Repository files navigation

Constructive Distortion: Improving MLLMs with Attention-Guided Image Warping

Paper Project Open In Colab

Overview

This repository contains the code, model weights, and environment setup for the paper Constructive Distortion: Improving MLLMs with Attention-Guided Image Warping. The project focuses on attention-guided image warping to improve multimodal large language model (MLLM) performance.

Overview

Contents

MLLM Models

The code and environment setup for the MLLM models used in this work are hosted by their respective projects:

Attention Map Extraction

We will soon release our attention map extraction utilities.

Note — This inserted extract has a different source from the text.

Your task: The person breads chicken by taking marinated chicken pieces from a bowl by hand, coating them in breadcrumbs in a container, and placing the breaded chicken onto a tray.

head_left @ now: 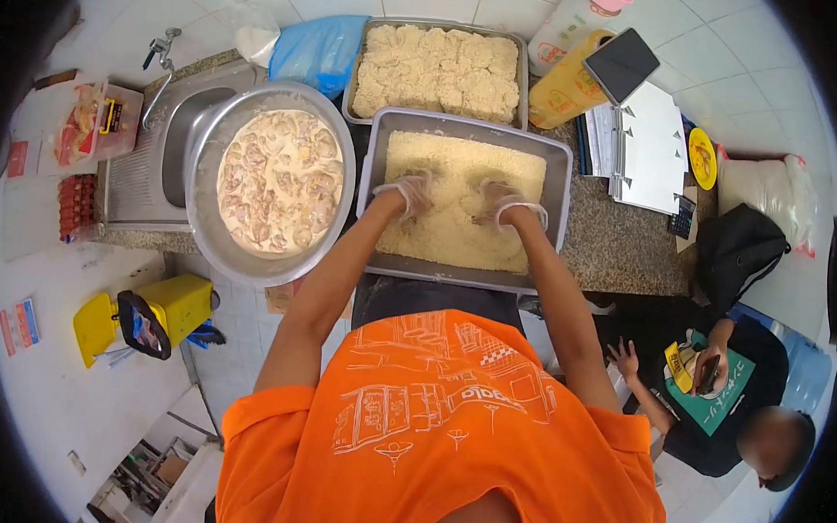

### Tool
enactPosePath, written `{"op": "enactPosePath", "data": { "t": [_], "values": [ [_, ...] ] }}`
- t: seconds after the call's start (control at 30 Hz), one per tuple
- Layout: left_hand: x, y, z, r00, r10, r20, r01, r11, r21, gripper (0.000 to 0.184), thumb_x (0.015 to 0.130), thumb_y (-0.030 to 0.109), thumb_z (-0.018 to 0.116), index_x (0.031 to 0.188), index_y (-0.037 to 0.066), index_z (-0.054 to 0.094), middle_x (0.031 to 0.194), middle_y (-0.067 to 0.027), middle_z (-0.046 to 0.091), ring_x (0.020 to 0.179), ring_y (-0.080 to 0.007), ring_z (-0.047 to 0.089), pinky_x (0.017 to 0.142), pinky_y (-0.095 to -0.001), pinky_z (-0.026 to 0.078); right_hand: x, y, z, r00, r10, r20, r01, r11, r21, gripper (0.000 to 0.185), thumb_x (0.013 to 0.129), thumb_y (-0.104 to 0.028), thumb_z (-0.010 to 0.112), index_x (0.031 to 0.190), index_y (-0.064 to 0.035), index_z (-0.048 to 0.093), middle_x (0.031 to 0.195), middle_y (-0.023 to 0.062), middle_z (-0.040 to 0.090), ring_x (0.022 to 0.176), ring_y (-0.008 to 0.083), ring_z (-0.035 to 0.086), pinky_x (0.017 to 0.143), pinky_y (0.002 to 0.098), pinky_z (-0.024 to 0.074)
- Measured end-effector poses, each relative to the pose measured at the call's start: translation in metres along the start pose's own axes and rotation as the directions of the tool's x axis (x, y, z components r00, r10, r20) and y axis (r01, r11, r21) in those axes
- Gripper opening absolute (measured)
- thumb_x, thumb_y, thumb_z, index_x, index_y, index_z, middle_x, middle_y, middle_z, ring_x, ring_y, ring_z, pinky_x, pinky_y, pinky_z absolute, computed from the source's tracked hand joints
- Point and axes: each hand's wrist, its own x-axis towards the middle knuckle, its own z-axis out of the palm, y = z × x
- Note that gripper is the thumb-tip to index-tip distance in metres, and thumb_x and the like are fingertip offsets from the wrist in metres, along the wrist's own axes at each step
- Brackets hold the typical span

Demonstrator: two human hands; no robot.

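Both of my hands wear clear plastic gloves and are pushed into pale crumbs (468, 162) in a grey rectangular tub (374, 158). My left hand (412, 195) is in the left part of the crumbs, its fingers buried. On the right side, my right hand (503, 205) also has its fingers sunk in the crumbs. A mound of crumbs lies between the two hands. Left of the tub is a large round metal bowl (200, 185) of raw meat pieces in creamy batter (278, 183). Behind the tub, a metal tray (351, 93) holds crumb-coated pieces (439, 69).
A sink (178, 152) and egg trays (76, 208) are at the left. A blue bag (315, 50), yellow container (567, 87), phone (621, 64) and papers (648, 150) stand along the back. Another person (727, 392) sits at the lower right, near a black bag (740, 254).
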Motion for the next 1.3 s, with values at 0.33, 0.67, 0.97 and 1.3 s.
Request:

In the meantime, you can use the implementation from: https://github.com/saccharomycetes/mllms_know

Setup

From the repository root, create the conda environment once and then activate it whenever you work on the model code:

conda env create -f attwarp.yaml
conda activate attwarp

If you already created the environment, just run the activation step.

Quick Setup Check

cd /path/to/AttWarp
python "Attention Guided Warping"/main.py
python "Attention Guided Warping"/TextVQA/evaluate_accuracy.py

Model

This directory contains the training code for the MarginalNet full-dataset setup. Use the tree below as a map of how the modules connect.

model/
├── __init__.py
└── marginalnet_full_dataset/
    ├── __init__.py                -> Exports MarginalNetFullDatasetConfig + train_loop.
    ├── cli.py                     -> CLI entrypoint; builds config and calls trainer.train_loop.
    ├── config.py                  -> Dataclass for configuration defaults and env overrides.
    ├── trainer.py                 -> Orchestrates training loop; wires data, model, losses, logging.
    ├── data.py                    -> Dataset transforms/collation helpers used by trainer.
    ├── dataloader.py              -> Dataset definitions and sampling utilities (FullDataset).
    ├── model.py                   -> MarginalNet architecture + core tensor ops.
    ├── losses.py                  -> Loss functions used during training.
    ├── checkpoint_utils.py        -> Warp/CDF helpers, plotting utilities for checkpoints.
    ├── plots.py                   -> Training/validation curve plots.
    ├── experiment.py              -> Run directory creation and experiment bookkeeping.
    └── wandb_utils.py             -> Weights & Biases initialization and logging helpers.

Training hyperparameters

The MarginalNet full-dataset training setup uses the following configurable defaults:

  • Training
    • --epochs (default: 50) — number of training epochs.
    • --batch-size (default: 128) — samples per training batch.
    • --lr (default: 3e-4) — AdamW learning rate.
    • --wd (default: 1e-4) — AdamW weight decay.
    • --workers (default: 4) — dataloader worker processes.
  • Numerical stability
    • eps (default: 1e-6) — normalization clamp used in MarginalNet.safe_softmax(...).
  • Model
    • hidden (default: 256) — channel width of MarginalNet.
  • Optimization
    • grad_clip (default: 1.0) — max grad-norm (clip_grad_norm_).
  • Loss weights / targets
    • w_cdf (default: 10.0) — multiplier on the image-resolution PDF L1 loss term.
  • Smoothing / stabilizers
    • alpha0 (default: 0.0) — initial uniform-mix factor for predicted PDFs.
    • alpha_decay_steps (default: 2000) — steps over which alpha decays linearly to 0.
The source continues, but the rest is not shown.